As I was sitting in the meeting, being reminded of the mission of our church and the true heart of who we want to be in reaching people, the Lord brought something to my mind clear as day.
A year ago for pastor appreciation Sunday, I received a card from a gentleman who was newer to our church at the time and the thoughtful message read:
"I know we have never talked in person, but thank you so much for all you do with your music each sunday, it has truly touched our family."
The real truth. A year has passed. Other than a passing hello, I'm not sure I ever exchanged any words with this gentleman. While he didn't come every week, he faithfully came more than not. I never cared enough to say anything more than hello.
As I sat in my chair, reminded of this thoughtful note I received a year ago, I felt completely wrecked.
I went home, and in having time to myself to process it all, I began to share with Andrew what was said at the meeting and I just began to cry when I shared about the letter the Lord reminded me of. 
I felt so disgusted with myself. I have been so incredibly guilty of just getting caught up in my own world, my routine, and I get so comfortable simply talking to the people I "know" that I have lost sight of what really matters.
People matter.
Lost people matter.
I asked the Lord that night to truly forgive me for being this way and for losing sight of what truly matters.

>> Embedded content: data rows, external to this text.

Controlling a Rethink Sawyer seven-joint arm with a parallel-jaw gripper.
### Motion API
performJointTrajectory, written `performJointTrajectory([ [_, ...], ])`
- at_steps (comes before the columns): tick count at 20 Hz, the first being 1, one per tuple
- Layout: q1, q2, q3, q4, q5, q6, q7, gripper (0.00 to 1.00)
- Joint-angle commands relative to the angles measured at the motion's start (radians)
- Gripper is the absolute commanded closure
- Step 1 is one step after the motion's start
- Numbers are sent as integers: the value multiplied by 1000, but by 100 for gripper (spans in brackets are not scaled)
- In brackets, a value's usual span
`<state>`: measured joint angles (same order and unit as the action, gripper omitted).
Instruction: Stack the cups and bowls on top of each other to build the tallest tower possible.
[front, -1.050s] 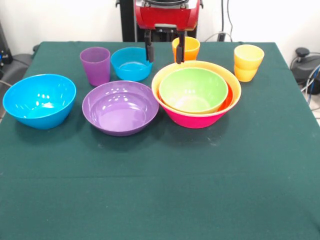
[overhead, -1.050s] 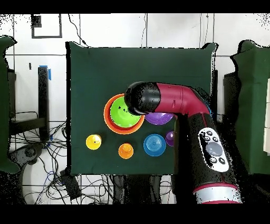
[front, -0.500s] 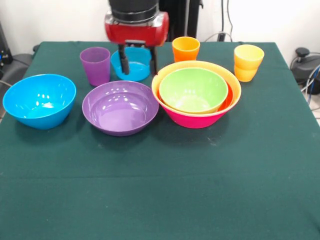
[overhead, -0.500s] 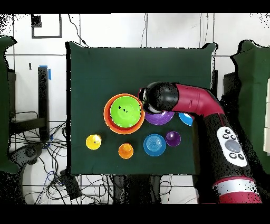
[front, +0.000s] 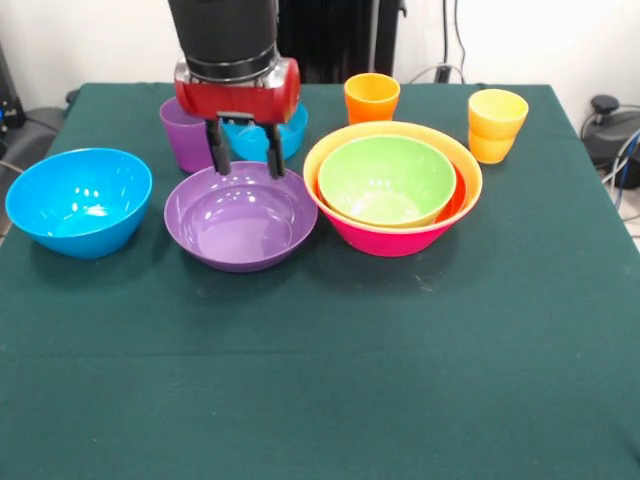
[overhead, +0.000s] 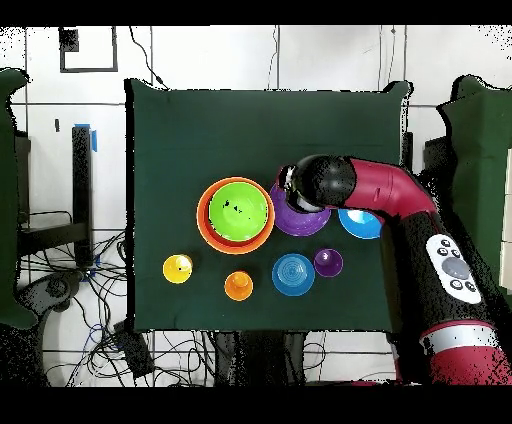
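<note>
Front view: the tower (front: 393, 190) sits just right of the counter's (front: 330, 400) centre, a pink bowl outermost, then orange, red-orange, and green inside. The purple bowl (front: 240, 215) stands just beside its left. The end effector (front: 244, 158) hangs over that bowl's far rim, fingers spread apart, holding nothing. Large blue bowl (front: 78, 200) near the left edge. Along the far edge: purple cup (front: 180, 135), small blue bowl (front: 290, 125), orange cup (front: 371, 97), yellow cups (front: 496, 124).

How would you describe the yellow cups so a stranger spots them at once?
Start at the big pink bowl holding nested bowls. Beyond it, at the table's far right corner in the front view, stand the yellow cups: two stacked, while the orange cup is single.
</note>
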<state>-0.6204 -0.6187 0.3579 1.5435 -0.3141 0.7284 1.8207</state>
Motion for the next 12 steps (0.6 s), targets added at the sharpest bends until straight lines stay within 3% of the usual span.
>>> performJointTrajectory([
  [1,7,76,98,-36,-87,45,-245,0],
  [12,17,113,111,-50,-130,11,-197,0],
])
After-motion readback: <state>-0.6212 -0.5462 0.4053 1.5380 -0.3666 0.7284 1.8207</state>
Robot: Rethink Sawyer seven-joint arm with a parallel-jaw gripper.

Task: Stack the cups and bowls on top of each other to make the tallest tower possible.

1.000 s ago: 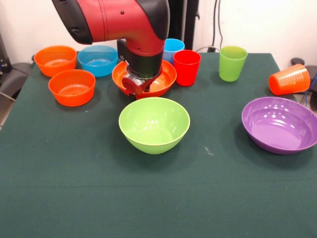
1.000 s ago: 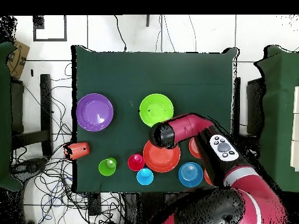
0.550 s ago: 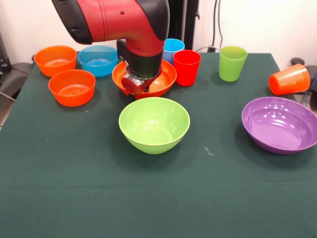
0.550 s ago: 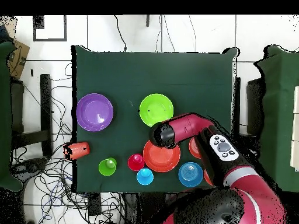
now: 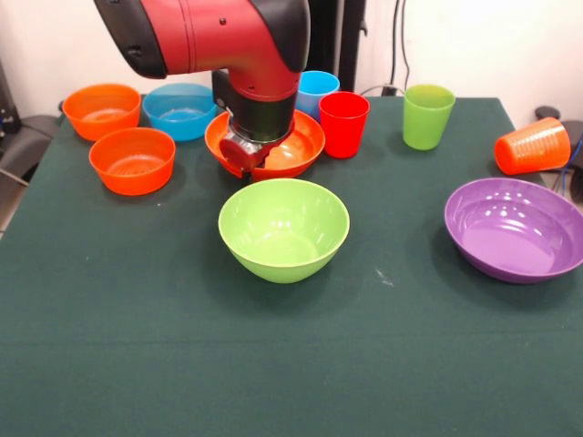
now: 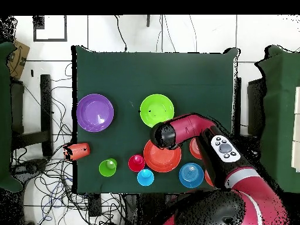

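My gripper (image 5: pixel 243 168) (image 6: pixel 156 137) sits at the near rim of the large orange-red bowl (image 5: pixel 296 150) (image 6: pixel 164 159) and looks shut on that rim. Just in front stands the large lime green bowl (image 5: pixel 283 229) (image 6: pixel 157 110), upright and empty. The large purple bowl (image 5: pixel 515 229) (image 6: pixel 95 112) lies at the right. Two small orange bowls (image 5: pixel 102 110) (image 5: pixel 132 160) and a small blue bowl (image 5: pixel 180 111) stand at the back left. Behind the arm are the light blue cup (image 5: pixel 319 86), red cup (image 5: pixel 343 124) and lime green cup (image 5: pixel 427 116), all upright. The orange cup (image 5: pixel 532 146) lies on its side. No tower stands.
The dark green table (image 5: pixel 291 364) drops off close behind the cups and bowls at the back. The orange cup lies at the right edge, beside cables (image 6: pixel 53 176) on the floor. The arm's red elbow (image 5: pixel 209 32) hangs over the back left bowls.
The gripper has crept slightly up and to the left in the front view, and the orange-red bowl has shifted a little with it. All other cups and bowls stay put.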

While I can't go back and undo certain things I regret, I have asked the Lord to continue to shake me, to wreck me, and to remind me of His heart for lost people.
While it might not be the natural thing for me to do in reaching out to others I don't know, even by simply introducing myself and saying hello, I want people to know they matter, they are seen, and they are loved by our Creator. 
I am no doubt a work in progress, as we all are, and my hope in sharing this confession tonight, is so that I will be reminded of the reality I experienced about where I have been. Instead of praying for other people to do the work, or to serve, I want to be used like never before.



The Harvest Is Plentiful, the Laborers Few
35 And Jesus went throughout all the cities and villages, teaching in their synagogues and proclaiming the gospel of the kingdom and healing every disease and every affliction. 36 When he saw the crowds, he had compassion for them, because they were harassed and helpless, like sheep without a shepherd. 37 Then he said to his disciples, “The harvest is plentiful, but the laborers are few; 38 therefore pray earnestly to the Lord of the harvest to send out laborers into his harvest.”